Through his work for Moxie Castin, Reggio was aware of all manner of malefactors, but he was particularly conscious of those who orbited Bobby Ocean, because of the history between the Oceans and Charlie Parker. What distinguished Ocean’s cohort from generic haters, the kind who infected the lower reaches of human interaction like a gonorrhea of the soul, was their relative intelligence. Lars Ungar might have been a bigot and a xenophobe, but he could string together a series of coherent sentences without lapsing into spittle-flecked abuse, and might even have passed for a regular human being were it not for the swastika tattooed on his face, a relic of youthful overenthusiasm during a two-year sentence in Maine State Prison for aggravated assault, if none that he saw reason to disown. That was back when the MSP was still located in Thomaston, and prisoners occupied six-by-seven cells in a facility that had been modern when it was built in the 1920s but hadn’t aged well.

Reggio, as a much younger and more reckless man, had served time in Thomaston for wire fraud. It was only a six-month term, but enough to convince him of the error of his ways: in future, he would be more careful, and not get caught. Thomaston had burned down twice, once in 1850 and again in 1923, but no one had ever been able to tell Reggio for sure how many prisoners died in the fires. He supposed that nobody really cared, but he’d hated Thomaston, hated it as intensely as any institution in which he’d been imprisoned, and he’d seen the inside of a few in his early years. In the dead of night, he would wake to the smell of burning in his cell, and in those moments the torments of long-departed men touched his soul, taking him as close as he had ever come to worlds beyond this one.

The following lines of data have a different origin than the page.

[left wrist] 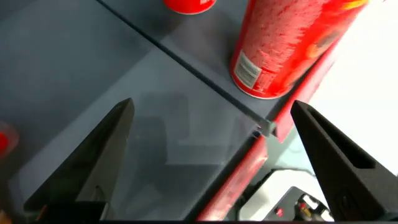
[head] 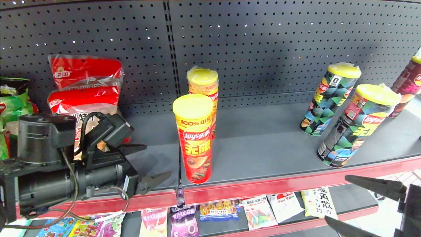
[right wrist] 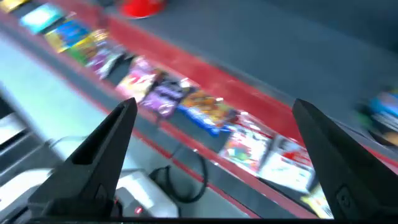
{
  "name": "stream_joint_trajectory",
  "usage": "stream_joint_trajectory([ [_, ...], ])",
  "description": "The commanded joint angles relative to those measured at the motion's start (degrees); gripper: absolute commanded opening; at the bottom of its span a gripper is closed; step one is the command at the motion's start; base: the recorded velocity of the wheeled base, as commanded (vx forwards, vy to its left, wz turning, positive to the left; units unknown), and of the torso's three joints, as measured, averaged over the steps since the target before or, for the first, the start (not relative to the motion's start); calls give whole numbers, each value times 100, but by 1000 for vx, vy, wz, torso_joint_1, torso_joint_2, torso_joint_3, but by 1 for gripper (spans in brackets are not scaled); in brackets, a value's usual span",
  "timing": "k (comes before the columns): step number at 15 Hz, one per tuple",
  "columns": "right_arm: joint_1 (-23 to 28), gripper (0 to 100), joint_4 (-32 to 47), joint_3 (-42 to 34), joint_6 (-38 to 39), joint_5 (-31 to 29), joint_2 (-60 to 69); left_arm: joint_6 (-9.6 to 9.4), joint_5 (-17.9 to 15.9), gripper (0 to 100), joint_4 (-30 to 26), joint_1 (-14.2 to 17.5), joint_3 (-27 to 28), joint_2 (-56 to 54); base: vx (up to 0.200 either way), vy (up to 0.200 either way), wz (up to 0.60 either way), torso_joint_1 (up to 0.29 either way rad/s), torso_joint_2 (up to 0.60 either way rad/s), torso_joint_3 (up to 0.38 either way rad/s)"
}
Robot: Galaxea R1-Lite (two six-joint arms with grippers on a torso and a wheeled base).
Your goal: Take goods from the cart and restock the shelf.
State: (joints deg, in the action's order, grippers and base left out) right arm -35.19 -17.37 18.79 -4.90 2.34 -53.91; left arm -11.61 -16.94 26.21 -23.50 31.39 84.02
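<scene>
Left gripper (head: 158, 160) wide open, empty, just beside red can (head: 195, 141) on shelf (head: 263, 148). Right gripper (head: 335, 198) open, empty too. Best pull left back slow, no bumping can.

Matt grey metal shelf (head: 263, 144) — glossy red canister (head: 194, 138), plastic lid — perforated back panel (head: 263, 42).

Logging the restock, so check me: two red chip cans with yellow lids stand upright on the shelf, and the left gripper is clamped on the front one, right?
Not clamped: in the head view the left gripper is open and empty, beside the front red can. The rest is right.
</scene>
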Motion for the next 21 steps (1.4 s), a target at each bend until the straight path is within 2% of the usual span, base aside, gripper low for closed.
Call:
stream_joint_trajectory([
  [1, 637, 100, -3, -68, 7, -6, 416, -105, -2, 100, -2, -23, 130, 502, 0, 0, 0, 0, 0, 0],
  [7, 804, 100, -3, -42, 86, 12, 390, -149, 95, 100, -2, -31, 544, 1073, 0, 0, 0, 0, 0, 0],
  [21, 804, 100, -3, -42, 95, 12, 346, -149, 165, 100, -2, -163, 807, 1345, 0, 0, 0, 0, 0, 0],
])
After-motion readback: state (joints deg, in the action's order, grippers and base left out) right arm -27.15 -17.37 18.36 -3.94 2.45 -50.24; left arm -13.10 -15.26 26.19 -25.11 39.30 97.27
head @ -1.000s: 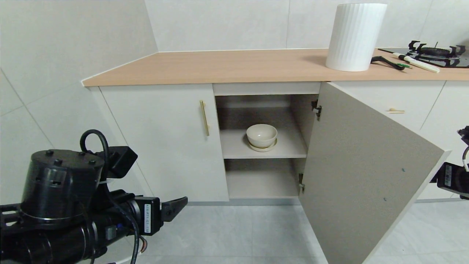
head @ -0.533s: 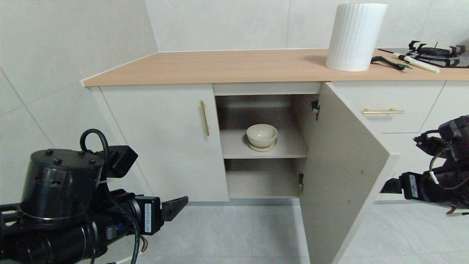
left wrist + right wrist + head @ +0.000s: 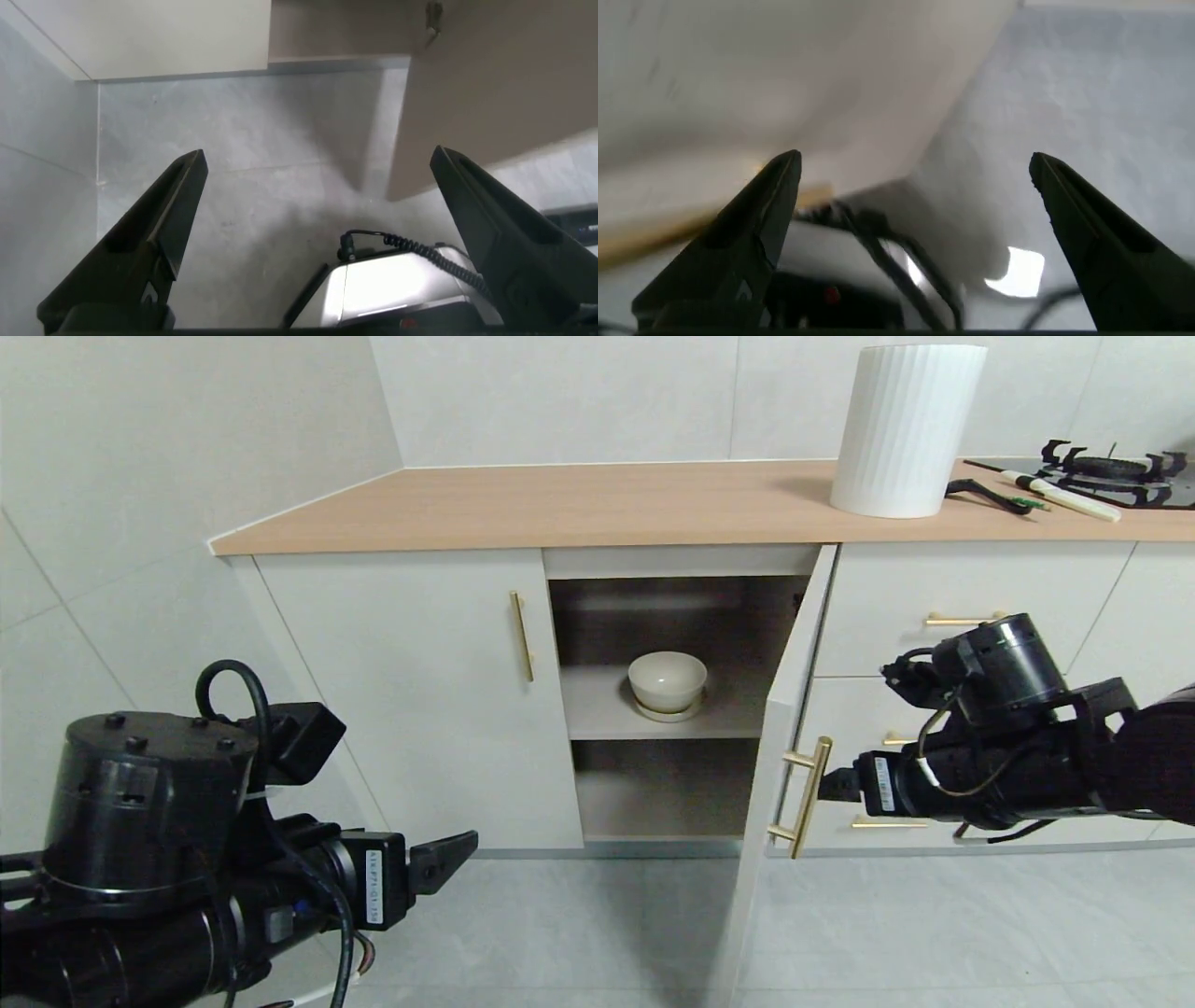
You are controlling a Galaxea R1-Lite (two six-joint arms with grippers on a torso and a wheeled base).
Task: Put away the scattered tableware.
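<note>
So, closest in, the left gripper (image 3: 446, 861) hangs low over the grey tiled floor (image 3: 579, 933) in front of the closed left-hand door (image 3: 420, 700). Its fingers are spread wide with nothing between them, and the left wrist view (image 3: 318, 159) shows just floor tile in the gap.

Over on the other side, the right gripper (image 3: 834, 785) is out at the gold handle (image 3: 805, 796) of the open cabinet door (image 3: 789, 691). The tip sits right beside the bar, though I can't tell if it's actually touching. In the right wrist view (image 3: 913, 161) the fingers are apart and not clamped on anything, with a blurry pale door surface behind them.

The door itself stands swung out about halfway, nearly edge-on to the head camera. Behind the arm there's a stack of drawers (image 3: 971, 588) with matching gold pulls.

Further back, inside the cabinet, the bowl (image 3: 667, 679) sits upright on a small saucer (image 3: 667, 713) — both on the upper shelf (image 3: 738, 709), towards the middle. The lower shelf (image 3: 663, 803) is below it.

Farthest off is the wooden countertop (image 3: 560, 504). On its right end stand a tall white ribbed container (image 3: 906, 429), then a couple of utensils (image 3: 1036, 493) lying just beside it, and a black stove (image 3: 1116, 467) at the edge.
</note>
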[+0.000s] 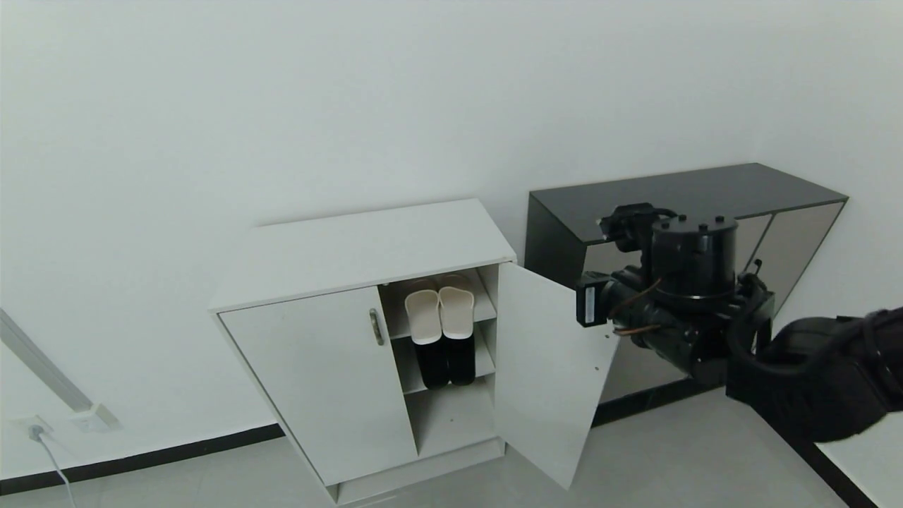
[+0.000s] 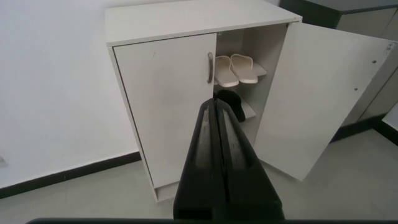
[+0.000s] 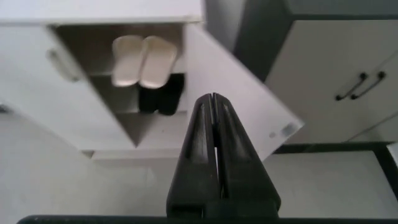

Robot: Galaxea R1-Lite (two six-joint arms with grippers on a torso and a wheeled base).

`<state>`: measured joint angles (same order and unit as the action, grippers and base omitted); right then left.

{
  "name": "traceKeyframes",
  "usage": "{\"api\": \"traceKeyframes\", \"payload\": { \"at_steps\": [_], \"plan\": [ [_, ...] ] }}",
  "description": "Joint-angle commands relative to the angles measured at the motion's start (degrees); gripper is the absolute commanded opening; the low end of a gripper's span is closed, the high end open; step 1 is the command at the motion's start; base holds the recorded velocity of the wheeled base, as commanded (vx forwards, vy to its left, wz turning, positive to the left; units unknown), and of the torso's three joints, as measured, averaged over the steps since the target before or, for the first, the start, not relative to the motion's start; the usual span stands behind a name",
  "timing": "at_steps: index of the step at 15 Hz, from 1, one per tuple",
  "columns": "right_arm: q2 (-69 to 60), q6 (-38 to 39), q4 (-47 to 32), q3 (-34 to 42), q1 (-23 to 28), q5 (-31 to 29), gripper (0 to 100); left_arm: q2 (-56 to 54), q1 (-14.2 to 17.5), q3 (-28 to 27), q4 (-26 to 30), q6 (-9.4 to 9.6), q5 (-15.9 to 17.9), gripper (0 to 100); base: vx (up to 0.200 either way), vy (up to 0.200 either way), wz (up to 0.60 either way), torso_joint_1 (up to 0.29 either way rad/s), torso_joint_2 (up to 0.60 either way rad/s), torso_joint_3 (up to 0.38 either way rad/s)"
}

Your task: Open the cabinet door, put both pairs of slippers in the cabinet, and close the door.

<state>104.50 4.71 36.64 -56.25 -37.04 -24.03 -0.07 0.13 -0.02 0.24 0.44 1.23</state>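
Note:
The white cabinet [image 1: 367,247] stands against the wall with its left door [image 1: 317,381] closed and its right door [image 1: 547,367] swung open. A pair of white slippers [image 1: 439,314] lies on the upper shelf. A pair of black slippers [image 1: 446,361] lies on the shelf below. My right arm [image 1: 663,303] hangs beside the open door's outer edge. My right gripper [image 3: 214,99] is shut and holds nothing, pointing at the open door [image 3: 242,99]. My left gripper [image 2: 216,102] is shut and holds nothing, in front of the cabinet, near the closed door's handle [image 2: 210,67].
A dark cabinet [image 1: 677,194] stands right of the white one, close behind the open door. A wall socket with a cable [image 1: 32,427] is low on the left. Grey floor [image 1: 635,466] lies open in front. A white surface edge [image 1: 868,458] is at the near right.

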Motion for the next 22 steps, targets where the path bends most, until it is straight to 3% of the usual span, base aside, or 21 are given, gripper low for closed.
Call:
{"api": "traceKeyframes", "payload": {
  "at_steps": [1, 11, 22],
  "plan": [
    [5.37, 0.04, -1.75, -6.86, 5.31, 2.58, 0, 0.07, 0.04, -0.06, 0.02, 0.00, 0.09, 0, 0.000, 0.000, 0.00, 0.000, 0.00, 0.000],
    [15.03, 3.38, -3.33, -13.71, 16.29, 12.87, 0, 0.07, 0.04, -0.06, 0.02, 0.00, 0.00, 0, 0.000, 0.000, 0.00, 0.000, 0.00, 0.000],
    [23.03, 6.10, -2.98, -15.03, 20.34, 15.59, 0, 0.07, 0.04, -0.06, 0.02, 0.00, 0.00, 0, 0.000, 0.000, 0.00, 0.000, 0.00, 0.000]
  ]
}}
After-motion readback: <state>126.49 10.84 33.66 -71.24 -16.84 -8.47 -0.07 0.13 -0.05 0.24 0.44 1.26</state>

Now here was Lars Ungar, a fellow alumnus, ambling toward a late-model Ford truck parked outside the Rite Aid, heedless of the rain, two bags of groceries in his arms and a pistol on open carry at his right side. The last Reggio had heard, Ungar was living north of Freeport in a house owned by one of Antoine Pinette’s sisters. He might even have been sleeping with her, presumably with her brother’s knowledge and assent, given that Antoine was staying there, too.

Reggio took out his cell phone and clicked off a series of photographs of Ungar as he climbed into the passenger seat and the truck pulled away, passing the coffee shop as it headed south. Reggio didn’t recognize the driver, but he took a picture of him as well.

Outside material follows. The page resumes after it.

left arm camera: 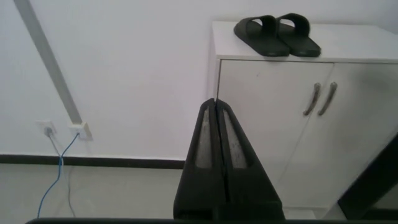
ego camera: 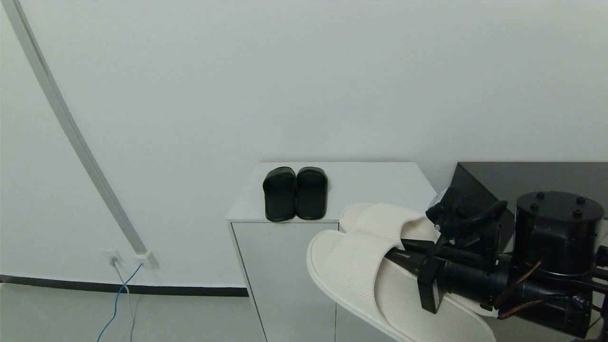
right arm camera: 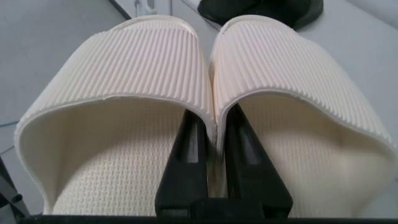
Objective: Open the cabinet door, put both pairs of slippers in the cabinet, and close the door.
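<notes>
Before the closed cabinet (ego camera: 285,275), the right tool (right arm camera: 214,121) clamps the white slippers (ego camera: 351,261) by their touching straps, likely light and floppy; black slippers (ego camera: 295,192) sit on top, left tool (left arm camera: 215,109) clenched empty.

Slipper pair (ego camera: 295,193) on cabinet (ego camera: 285,266) top, front-left part. Second pair (ego camera: 351,266) right of it, nearer, clamped on right gripper (right arm camera: 216,124), seemingly before the cabinet front.
</notes>
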Controlling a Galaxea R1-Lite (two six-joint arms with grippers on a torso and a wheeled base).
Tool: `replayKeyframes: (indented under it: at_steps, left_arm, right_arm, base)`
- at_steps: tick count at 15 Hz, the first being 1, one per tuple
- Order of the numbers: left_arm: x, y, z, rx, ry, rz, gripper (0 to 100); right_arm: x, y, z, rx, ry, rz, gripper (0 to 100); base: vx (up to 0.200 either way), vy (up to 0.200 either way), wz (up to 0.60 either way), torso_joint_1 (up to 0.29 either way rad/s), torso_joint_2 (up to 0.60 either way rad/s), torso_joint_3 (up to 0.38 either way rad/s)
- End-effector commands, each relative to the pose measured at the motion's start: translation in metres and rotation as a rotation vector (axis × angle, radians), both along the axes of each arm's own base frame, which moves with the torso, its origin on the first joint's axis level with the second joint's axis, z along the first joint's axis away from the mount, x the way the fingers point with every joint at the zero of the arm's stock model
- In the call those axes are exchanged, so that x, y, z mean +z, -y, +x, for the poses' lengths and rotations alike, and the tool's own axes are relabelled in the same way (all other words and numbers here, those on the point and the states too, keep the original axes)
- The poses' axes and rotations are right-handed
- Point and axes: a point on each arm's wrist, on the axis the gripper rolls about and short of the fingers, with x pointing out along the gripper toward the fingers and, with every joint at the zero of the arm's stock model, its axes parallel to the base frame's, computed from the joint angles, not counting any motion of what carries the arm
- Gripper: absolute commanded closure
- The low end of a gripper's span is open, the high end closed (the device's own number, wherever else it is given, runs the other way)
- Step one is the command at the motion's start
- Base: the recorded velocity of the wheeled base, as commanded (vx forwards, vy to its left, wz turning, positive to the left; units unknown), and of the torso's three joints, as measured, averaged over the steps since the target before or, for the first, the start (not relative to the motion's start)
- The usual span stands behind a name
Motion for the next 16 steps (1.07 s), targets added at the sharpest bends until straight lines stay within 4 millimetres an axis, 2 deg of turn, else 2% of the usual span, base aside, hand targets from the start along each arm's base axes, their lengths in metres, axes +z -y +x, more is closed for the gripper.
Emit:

Reggio felt a presence at his right shoulder. He glanced up to see one of the wait staff also taking in the truck. She wore a full-face plastic shield and a blue surgical mask beneath. A rainbow flag pin was attached to the lapel of her shirt, above a second, larger pin that read, IMMUNOCOMPROMISED AND TRYING TO STAY SAFE!

“You know those folks?” Reggio asked.

“I might.” She pointed a finger at the bag containing the remains of Reggio’s scone, but didn’t look directly at him. “You finished with that, hon?”

“Yes, ma’am.” He decided to persist. “Not a fan?”

“Of trash?” Her question could deliberately be taken two ways. “No, sir.”

“Me neither,” he said. “Would those particular pieces of trash be staying somewhere nearby?”

“Why do you ask?”

“Just curious.”

“Curious, huh?”

She didn’t believe him, and he could see that she didn’t, but she wasn’t about to let the lie bother her. She appraised him, and decided he could be trusted.

“They have a camp outside of town,” she said, “men and women both. The talk is that more are coming, but we don’t want them here—or the majority don’t, the ones who remember that we once fought a war to defeat people like them.”

“Do they own the property?”

“No, it’s Hickman land. Den always did pull where others pushed, but I never took him for a bigot, not until they showed up.”

That name was familiar to Reggio.

“Is that the same Hickman whose holdings sit next to the Michaud place?”

“That’s right.” She was peering at him with interest now. “Are you a Realtor—or a reporter, maybe?”

“Perish the thought,” said Reggio. “I just drive, but I take an interest in local affairs.”

“Well, if you’ve any sense you’ll keep driving, and let affairs in this locale take care of themselves.”